【前編】幼児の英語教育を再考する。の続きです。

さて、こんなことを書いてどう幼児英語と結びつくかであるが、理由は何のために幼児期から英語を始めるのかということを考えるためである。ランゲージ・ハウスが考える幼児英語学習の目的は「自分力」であることは周知のとおりであるが、具体的には将来、日本語と英語、そして願わくはもう一つの言語を日常会話として話せる力があればこれからの社会を生きていくに困らないということである。AIが発達しても、話す能力、聞く能力、それも多言語を理解できる能力は今後ますます重要になってくる。今年のように予期しないことが起こっても日本語だけの情報に埋もれることなく、英語での情報を集め理解する力があれば生き残る可能性は高くなる。しかしただ英語を学習するだけではダメで、多義にわたる生活の中から自分なりに英語のニュアンスを理解し、ケースバイケースで問題を解決する力が必要である。これは高校や大学から英語を初めてもダメで、幼い頃からの生活環境、学習環境がモノを言う。ただし幼児期から始めた英語をどんなに短くても中学までは続けることが条件である。それもどんな環境下でも毎日継続することも条件となる。こんなことを書くと絶対無理とか言われそうだが、無理か無理でないかを決めるのは保護者の考え方次第である。

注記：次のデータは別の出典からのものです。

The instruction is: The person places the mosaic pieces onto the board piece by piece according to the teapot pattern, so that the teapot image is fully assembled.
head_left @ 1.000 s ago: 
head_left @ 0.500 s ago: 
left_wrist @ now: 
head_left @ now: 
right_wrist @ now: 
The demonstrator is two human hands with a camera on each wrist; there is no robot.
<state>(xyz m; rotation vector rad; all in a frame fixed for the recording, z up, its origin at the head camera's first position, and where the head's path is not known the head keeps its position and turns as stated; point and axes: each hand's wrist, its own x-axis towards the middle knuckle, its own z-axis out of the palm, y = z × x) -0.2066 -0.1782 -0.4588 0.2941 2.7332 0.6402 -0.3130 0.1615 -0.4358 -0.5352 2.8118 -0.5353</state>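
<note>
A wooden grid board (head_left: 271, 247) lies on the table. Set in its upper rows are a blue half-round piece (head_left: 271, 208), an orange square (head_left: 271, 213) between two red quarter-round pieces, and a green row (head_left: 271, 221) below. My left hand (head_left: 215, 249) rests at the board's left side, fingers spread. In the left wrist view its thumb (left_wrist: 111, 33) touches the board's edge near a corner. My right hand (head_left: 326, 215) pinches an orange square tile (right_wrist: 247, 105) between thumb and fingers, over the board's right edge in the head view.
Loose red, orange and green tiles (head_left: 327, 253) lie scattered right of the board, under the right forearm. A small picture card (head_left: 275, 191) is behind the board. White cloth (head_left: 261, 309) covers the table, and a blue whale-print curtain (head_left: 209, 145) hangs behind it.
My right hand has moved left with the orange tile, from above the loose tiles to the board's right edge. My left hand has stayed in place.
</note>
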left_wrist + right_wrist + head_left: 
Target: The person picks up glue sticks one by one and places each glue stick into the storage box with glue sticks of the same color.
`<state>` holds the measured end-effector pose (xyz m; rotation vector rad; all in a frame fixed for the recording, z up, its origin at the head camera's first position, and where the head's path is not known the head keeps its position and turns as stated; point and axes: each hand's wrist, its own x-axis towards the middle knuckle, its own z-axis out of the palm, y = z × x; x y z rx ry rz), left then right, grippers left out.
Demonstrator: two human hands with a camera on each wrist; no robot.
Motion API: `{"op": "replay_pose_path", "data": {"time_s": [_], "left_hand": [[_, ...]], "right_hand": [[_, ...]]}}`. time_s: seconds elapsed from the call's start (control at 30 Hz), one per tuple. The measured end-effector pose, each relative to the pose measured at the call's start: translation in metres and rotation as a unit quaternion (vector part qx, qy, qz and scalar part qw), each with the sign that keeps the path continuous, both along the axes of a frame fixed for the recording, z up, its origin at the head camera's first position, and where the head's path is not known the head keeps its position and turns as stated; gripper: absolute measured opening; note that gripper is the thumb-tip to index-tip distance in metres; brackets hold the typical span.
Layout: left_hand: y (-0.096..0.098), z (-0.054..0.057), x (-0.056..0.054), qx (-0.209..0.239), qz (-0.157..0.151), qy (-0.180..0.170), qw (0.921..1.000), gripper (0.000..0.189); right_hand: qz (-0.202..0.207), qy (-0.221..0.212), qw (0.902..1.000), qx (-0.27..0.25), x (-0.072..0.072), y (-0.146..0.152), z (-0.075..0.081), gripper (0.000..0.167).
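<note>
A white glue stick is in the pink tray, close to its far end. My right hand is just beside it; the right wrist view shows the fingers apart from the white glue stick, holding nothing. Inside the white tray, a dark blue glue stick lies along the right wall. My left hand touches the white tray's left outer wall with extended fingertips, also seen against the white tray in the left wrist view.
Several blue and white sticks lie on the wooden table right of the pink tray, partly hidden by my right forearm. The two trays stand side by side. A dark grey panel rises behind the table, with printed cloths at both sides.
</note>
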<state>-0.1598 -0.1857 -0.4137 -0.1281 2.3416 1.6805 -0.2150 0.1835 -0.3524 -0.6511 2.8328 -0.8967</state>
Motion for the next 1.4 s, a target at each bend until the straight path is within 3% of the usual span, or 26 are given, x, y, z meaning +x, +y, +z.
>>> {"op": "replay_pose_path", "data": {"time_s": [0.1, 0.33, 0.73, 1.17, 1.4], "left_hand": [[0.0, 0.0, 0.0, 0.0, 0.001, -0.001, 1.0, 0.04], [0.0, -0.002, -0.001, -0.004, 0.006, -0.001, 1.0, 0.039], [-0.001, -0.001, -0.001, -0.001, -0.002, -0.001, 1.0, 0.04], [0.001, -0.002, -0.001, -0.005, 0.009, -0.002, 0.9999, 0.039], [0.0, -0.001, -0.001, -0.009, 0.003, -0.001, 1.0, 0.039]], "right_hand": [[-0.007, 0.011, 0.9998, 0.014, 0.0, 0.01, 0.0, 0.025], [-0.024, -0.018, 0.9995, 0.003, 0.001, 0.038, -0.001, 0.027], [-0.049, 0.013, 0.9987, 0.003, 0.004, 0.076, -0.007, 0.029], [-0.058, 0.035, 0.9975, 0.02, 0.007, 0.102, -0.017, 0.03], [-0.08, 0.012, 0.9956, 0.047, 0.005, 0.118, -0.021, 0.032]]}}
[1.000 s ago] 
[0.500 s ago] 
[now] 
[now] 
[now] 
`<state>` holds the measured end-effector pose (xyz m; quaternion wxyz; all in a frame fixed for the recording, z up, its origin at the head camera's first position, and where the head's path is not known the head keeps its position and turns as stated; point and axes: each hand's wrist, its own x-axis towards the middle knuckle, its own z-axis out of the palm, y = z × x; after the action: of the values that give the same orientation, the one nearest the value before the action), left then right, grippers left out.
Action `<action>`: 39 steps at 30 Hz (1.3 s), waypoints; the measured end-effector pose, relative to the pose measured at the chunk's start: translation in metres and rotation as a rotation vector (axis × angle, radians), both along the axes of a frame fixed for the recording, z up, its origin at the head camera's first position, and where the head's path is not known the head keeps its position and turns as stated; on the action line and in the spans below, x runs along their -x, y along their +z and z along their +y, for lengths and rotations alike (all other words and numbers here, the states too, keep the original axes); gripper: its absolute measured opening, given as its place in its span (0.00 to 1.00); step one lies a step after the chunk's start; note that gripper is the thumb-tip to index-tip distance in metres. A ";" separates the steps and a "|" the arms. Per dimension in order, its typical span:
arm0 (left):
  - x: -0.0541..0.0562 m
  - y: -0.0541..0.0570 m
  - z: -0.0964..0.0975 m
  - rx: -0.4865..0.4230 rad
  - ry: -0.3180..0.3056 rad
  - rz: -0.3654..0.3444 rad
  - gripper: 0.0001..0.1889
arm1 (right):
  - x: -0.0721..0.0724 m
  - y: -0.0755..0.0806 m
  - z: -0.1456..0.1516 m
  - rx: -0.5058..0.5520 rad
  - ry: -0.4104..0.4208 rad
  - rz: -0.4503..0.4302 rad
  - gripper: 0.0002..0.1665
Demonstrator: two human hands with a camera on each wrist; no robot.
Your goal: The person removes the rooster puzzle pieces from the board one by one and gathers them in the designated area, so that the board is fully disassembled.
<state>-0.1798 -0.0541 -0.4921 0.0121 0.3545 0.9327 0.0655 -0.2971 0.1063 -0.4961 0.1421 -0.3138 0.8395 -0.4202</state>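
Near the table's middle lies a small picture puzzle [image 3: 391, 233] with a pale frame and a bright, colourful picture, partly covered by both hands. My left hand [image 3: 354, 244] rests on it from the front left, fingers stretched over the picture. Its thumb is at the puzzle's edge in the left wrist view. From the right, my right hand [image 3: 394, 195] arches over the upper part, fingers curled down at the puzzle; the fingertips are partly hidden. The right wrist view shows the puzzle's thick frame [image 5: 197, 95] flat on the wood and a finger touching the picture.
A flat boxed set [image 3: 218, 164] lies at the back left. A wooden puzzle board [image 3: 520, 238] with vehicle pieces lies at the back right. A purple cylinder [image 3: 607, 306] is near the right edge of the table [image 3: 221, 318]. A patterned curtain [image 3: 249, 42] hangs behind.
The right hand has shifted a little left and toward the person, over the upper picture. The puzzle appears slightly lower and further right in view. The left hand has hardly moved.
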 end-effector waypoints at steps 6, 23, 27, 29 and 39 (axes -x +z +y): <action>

保護者も時代とともに変わらなければならない。もっと子供の将来を見越した投資を考えていくことが重要になる。なぜなら「先を読めない社会」がこれから起こる。その社会に対応できるのは多様性と柔軟性、それをサポートする人間力と語学力である。ニューヨークの失業者の中にはIT関連の仕事をしていた若者が多いと聞いた。ここ数年大学卒業者は猫も杓子も給料のいいIT企業を目指していた。しかし結果として競争力が以上なほどに膨らみ、1つ2つのシステムをこなしても仕事には有り付けない。かといってIT以外には何もできないので転職が効かない。おまけに彼らには大学時代に作ってしまった学費の債務が重くのしかかる。柔軟性のない人間の弱さを垣間見る気がした。

この冬富士山に雪景色がない。雪は高速道路を完全にストップさせてしまうほどに降っているのに、富士山は白くない。一説には富士山の表面がマグマの熱で高くなり、雪を溶かしてしまう現象が起こっているともいう。ある日突然日本を脱出しなくてはならなくなる日が来るかもしれない。生き残るのは世界のどこでも水や食べ物を手に入れるすべを知っている人間である。

2021年も混乱は続く。しかし明日からでもいい。子供の将来を設計してみよう。変わるべく社会に対応できるような計画を立ててみよう。将来子供がこの計画に従えなかったとしても、それは今考えなくていい。来る年を少しでもポジティブに生き抜くための計画から始めてもいい。自分の生活は自分で守る保護者の姿は必ず子供に伝わる。